[Start of Attachment]
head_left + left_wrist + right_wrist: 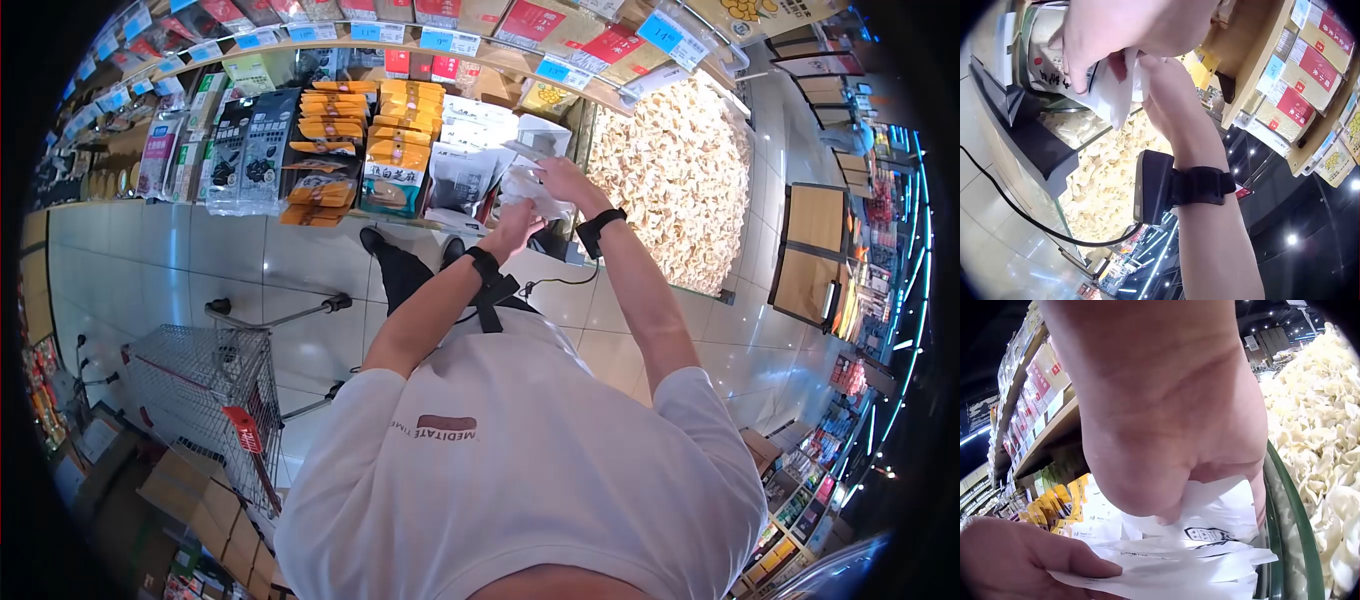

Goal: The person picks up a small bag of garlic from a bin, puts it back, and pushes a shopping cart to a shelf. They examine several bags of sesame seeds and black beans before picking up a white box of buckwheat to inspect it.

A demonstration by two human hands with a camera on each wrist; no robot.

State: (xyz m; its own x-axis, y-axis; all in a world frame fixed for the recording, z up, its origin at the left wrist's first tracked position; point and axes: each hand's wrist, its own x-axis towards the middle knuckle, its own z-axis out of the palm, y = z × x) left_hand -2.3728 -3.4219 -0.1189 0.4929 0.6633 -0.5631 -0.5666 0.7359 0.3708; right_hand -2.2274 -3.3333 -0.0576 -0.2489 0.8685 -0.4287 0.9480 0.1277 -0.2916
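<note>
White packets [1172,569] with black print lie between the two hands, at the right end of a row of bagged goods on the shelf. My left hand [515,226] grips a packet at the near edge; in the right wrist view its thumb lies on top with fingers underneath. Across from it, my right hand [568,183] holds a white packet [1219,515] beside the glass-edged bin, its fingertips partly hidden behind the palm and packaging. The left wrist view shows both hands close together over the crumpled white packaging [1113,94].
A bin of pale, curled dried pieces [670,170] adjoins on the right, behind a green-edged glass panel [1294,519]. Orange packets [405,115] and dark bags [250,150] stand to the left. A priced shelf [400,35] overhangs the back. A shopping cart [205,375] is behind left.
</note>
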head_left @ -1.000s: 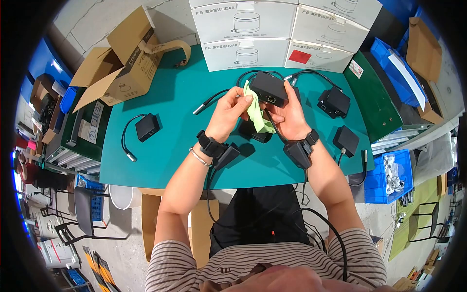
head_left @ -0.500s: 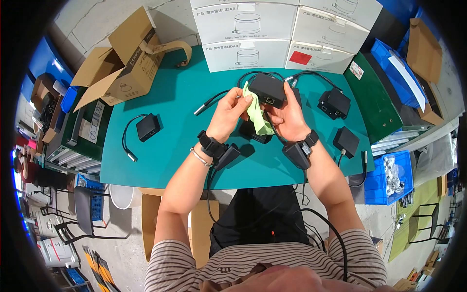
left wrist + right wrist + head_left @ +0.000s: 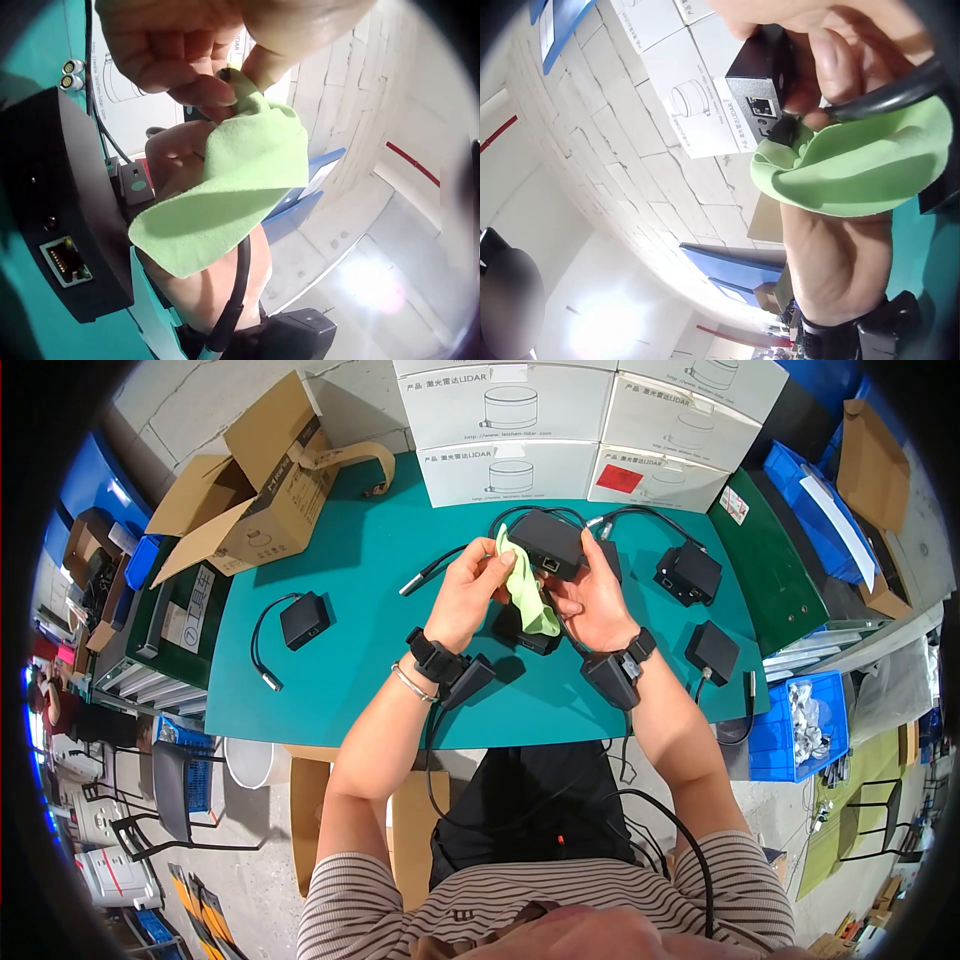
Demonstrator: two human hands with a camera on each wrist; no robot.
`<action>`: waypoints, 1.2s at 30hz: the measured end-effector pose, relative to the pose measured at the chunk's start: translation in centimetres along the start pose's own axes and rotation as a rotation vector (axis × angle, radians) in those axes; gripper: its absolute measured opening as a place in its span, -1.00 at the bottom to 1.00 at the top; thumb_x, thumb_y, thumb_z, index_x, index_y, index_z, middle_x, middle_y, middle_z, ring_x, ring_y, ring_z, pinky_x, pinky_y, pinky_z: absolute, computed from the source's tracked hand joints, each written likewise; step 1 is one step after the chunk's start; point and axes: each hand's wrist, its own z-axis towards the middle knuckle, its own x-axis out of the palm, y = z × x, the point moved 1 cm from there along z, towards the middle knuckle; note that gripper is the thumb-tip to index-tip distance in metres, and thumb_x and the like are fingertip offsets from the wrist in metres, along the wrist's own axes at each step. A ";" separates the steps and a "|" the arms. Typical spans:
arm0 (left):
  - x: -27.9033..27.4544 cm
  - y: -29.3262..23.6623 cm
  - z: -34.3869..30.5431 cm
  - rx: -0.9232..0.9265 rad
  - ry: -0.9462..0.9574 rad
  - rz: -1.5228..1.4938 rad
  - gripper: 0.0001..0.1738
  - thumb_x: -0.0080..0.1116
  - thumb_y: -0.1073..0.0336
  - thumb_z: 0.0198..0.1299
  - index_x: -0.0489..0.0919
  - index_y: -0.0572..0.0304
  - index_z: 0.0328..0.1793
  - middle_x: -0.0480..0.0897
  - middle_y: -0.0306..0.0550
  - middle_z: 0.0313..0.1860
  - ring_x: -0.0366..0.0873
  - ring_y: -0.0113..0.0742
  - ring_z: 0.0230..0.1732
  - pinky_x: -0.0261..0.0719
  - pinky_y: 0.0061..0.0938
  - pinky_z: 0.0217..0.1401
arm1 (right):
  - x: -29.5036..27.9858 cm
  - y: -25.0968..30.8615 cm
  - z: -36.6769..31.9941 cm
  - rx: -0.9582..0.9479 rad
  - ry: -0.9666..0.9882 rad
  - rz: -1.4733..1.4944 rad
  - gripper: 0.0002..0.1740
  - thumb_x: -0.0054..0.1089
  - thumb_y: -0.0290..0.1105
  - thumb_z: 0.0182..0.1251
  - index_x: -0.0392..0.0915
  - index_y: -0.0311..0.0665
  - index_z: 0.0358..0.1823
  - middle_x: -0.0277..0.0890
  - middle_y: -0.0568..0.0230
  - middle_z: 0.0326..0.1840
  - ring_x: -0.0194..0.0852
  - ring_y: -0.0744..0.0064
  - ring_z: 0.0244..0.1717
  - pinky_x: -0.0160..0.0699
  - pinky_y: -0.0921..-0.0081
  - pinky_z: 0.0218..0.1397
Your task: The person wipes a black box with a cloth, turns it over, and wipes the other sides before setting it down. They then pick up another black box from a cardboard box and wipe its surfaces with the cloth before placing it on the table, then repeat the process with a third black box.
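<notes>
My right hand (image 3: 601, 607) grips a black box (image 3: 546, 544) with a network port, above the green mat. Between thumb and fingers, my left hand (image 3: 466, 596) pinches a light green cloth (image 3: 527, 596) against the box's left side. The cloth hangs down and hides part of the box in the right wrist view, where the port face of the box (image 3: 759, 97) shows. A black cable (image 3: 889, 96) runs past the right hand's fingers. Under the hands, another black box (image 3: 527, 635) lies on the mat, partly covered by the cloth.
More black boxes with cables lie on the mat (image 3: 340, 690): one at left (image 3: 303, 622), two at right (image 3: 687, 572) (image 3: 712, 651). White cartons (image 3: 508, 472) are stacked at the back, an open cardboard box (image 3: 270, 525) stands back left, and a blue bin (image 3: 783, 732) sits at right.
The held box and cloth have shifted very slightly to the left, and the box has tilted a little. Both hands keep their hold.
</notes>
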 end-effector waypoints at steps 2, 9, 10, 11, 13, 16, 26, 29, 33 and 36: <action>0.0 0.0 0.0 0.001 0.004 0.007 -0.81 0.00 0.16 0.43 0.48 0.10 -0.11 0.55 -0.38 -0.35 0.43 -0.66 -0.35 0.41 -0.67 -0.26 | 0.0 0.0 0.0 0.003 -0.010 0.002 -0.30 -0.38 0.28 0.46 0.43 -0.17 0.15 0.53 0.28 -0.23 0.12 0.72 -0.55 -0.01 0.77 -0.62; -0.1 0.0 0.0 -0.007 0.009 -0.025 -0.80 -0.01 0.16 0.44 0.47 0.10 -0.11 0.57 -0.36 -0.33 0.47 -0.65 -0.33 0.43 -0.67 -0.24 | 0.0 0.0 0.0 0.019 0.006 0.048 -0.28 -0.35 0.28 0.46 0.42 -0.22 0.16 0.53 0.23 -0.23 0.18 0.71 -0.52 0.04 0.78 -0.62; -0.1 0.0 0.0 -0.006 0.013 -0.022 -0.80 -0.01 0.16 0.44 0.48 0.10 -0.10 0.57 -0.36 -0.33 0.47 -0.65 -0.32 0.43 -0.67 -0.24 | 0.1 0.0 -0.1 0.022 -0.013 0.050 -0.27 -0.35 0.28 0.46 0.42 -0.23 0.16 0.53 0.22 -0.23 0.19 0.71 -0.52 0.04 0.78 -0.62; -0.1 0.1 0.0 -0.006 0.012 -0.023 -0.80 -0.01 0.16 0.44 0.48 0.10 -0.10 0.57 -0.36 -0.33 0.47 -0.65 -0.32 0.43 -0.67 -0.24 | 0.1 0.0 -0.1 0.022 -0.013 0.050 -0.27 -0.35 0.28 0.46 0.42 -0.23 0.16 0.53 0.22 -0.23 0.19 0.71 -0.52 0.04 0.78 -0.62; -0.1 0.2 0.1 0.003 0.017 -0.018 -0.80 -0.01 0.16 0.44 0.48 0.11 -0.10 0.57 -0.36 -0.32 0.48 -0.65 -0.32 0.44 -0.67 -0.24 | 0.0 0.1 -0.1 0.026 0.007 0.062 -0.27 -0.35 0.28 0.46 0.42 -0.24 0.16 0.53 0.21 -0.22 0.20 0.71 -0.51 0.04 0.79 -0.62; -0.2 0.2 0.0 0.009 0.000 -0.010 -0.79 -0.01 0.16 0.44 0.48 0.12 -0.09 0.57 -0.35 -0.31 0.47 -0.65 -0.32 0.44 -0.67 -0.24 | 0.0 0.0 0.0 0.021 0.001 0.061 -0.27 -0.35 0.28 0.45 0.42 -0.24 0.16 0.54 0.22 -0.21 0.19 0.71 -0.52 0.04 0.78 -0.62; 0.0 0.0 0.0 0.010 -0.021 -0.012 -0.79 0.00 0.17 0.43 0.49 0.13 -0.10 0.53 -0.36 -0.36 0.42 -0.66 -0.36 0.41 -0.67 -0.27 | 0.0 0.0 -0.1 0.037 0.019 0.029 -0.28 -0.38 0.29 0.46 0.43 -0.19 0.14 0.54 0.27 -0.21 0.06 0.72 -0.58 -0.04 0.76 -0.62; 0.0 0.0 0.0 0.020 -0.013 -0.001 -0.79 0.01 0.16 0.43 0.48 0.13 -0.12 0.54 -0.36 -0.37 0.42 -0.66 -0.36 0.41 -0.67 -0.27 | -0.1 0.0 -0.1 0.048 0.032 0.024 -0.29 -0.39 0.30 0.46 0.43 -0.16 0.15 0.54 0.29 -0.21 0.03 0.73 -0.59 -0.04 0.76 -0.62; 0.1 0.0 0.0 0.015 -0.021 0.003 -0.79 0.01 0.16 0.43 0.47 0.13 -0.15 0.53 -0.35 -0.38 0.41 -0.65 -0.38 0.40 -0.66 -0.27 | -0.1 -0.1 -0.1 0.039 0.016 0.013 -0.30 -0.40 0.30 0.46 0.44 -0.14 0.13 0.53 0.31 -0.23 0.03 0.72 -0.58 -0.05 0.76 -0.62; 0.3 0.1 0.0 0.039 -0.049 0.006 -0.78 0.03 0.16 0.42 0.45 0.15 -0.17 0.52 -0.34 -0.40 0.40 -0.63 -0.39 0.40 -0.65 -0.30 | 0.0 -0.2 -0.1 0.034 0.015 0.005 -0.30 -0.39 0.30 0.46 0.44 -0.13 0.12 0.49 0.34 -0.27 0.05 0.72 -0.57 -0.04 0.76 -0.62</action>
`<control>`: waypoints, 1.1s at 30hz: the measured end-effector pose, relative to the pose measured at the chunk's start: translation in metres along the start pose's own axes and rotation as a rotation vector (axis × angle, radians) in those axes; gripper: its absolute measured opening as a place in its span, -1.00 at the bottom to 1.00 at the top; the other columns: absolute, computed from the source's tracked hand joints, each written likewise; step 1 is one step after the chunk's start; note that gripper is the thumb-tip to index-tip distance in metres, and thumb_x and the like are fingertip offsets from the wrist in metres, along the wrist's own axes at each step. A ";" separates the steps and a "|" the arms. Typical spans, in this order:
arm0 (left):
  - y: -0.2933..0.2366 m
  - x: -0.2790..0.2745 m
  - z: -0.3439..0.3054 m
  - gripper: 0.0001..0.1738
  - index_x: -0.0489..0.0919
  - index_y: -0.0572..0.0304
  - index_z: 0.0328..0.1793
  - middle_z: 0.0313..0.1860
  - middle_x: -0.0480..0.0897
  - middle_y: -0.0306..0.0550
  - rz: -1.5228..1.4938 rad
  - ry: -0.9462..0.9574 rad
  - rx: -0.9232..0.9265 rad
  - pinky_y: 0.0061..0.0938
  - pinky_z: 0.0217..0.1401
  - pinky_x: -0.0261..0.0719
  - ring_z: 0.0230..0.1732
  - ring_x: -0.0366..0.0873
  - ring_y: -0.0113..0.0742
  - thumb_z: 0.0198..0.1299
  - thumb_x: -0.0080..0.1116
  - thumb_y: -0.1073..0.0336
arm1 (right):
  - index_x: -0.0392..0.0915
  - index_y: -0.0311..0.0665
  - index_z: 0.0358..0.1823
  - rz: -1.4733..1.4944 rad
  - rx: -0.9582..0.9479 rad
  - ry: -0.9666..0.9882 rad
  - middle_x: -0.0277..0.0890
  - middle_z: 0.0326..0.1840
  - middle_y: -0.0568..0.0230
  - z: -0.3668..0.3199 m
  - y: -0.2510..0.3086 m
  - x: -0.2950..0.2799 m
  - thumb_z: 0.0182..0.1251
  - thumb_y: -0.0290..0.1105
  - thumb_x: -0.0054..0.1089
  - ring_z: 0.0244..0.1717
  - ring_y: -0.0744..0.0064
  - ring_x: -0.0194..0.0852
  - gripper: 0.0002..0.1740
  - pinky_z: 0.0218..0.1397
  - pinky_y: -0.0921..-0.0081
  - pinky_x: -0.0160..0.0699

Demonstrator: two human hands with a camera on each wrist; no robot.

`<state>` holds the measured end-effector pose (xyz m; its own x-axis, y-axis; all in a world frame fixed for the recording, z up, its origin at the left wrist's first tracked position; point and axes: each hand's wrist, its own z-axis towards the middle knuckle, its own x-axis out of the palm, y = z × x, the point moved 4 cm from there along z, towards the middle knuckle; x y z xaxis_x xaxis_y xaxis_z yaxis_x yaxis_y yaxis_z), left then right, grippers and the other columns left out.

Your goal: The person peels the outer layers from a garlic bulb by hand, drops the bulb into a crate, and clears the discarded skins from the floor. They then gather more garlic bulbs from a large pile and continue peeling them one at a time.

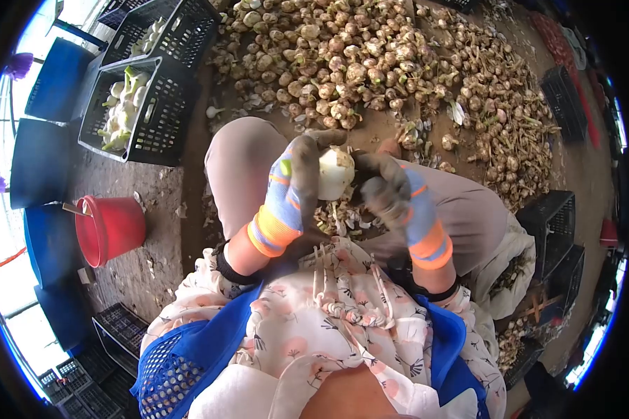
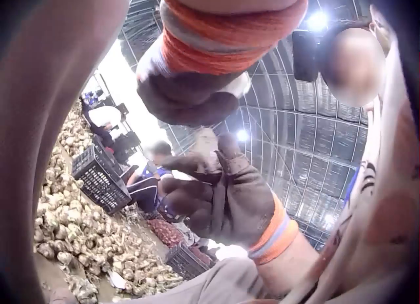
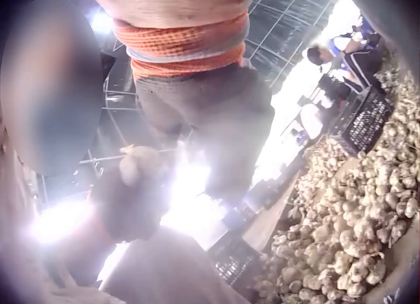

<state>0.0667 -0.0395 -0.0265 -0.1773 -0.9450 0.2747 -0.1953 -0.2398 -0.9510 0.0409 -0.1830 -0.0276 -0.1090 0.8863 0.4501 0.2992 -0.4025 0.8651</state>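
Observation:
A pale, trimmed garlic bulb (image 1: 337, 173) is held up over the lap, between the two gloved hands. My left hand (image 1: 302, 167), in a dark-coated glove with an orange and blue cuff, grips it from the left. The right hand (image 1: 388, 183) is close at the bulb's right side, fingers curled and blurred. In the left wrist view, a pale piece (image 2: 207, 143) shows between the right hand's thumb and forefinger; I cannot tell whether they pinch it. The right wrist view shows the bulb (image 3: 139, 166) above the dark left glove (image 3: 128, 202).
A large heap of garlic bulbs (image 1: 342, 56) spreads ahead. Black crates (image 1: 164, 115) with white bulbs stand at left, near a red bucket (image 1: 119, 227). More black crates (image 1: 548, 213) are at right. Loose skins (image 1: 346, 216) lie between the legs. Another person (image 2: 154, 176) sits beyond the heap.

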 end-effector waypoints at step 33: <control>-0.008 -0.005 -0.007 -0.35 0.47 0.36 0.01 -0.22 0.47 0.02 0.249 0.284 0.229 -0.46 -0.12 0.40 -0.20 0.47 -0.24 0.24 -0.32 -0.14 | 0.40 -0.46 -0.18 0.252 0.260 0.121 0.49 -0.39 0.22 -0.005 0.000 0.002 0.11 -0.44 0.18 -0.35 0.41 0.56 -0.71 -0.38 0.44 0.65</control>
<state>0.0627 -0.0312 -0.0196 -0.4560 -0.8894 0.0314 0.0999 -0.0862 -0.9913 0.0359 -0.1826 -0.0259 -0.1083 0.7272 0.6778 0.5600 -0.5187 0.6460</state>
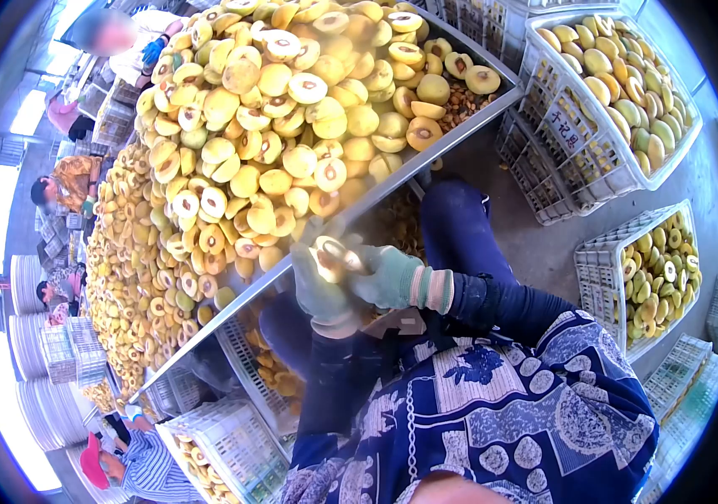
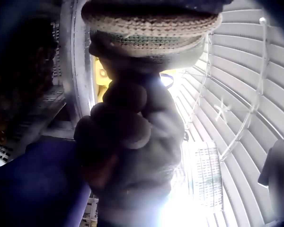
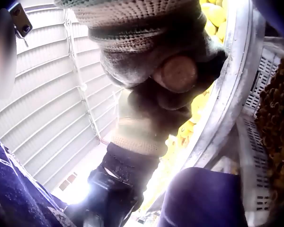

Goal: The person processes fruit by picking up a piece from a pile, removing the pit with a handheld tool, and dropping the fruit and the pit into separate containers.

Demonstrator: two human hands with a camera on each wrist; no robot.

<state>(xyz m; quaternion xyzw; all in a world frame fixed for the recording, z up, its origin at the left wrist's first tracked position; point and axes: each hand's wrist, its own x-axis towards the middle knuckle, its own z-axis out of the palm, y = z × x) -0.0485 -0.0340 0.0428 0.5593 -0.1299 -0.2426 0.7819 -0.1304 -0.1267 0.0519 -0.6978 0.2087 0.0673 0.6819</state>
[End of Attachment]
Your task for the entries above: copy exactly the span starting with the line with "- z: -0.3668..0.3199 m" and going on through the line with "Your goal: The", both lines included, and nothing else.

  - z: -0.3668..0.3199 m
  - y: -0.2510..0.3086 m
  - x: -0.2950..0.2799 m
  - thumb_z: 0.0182..0.1251
  - thumb_y: -0.0290..0.1105
  - thumb_x: -0.0054..0.1089
  - ring_z: 0.0244..0.1717
  - ring_y: -0.0744..0.0064
  - ring_x: -0.0194..0.0852
  - gripper: 0.0002..0.1740
  - pinky_z: 0.0218..0.1397
  - pinky_y: -0.0921..-0.0081
  - pinky_x: -0.0160..0.0699

Demonstrator: two human hands with a camera on each wrist; no robot.

`<state>` holds the measured end-effector pose (xyz m; its own x-axis, y-axis; all in a world frame fixed for the recording, z up, its origin at the left wrist's first tracked position; point and axes: each hand's wrist, its own z-axis towards the middle knuckle, its own x-axis out of the palm, y = z × x, the point moved 4 cm from there along z, towards the middle knuckle; x y z xaxis_x xaxis_y xaxis_z yaxis_x yaxis_y yaxis_z), left then right, grippers and the other columns left out.

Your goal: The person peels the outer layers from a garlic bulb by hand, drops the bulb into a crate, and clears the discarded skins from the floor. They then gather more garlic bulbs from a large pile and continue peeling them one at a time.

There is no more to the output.